__Given information__.

++++++++

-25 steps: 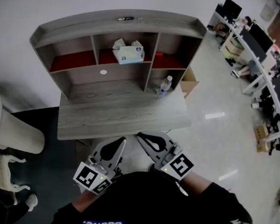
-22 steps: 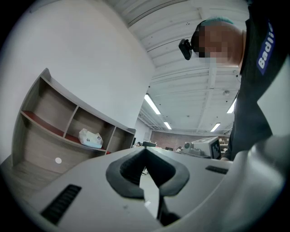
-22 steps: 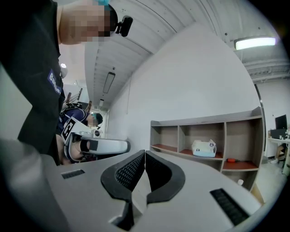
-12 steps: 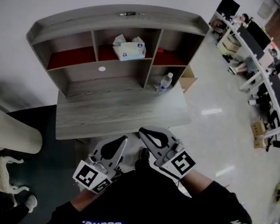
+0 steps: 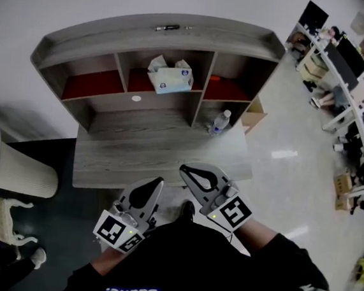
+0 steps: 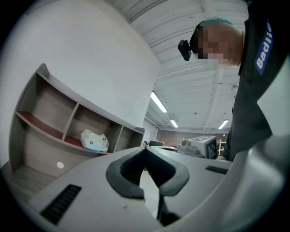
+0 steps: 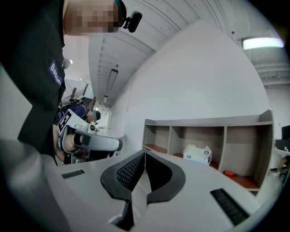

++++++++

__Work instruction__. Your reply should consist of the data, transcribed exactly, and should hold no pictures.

__Answer space__.
-25 steps: 
-22 steps: 
-22 steps: 
-12 steps: 
+0 steps: 
+0 steps: 
+0 steps: 

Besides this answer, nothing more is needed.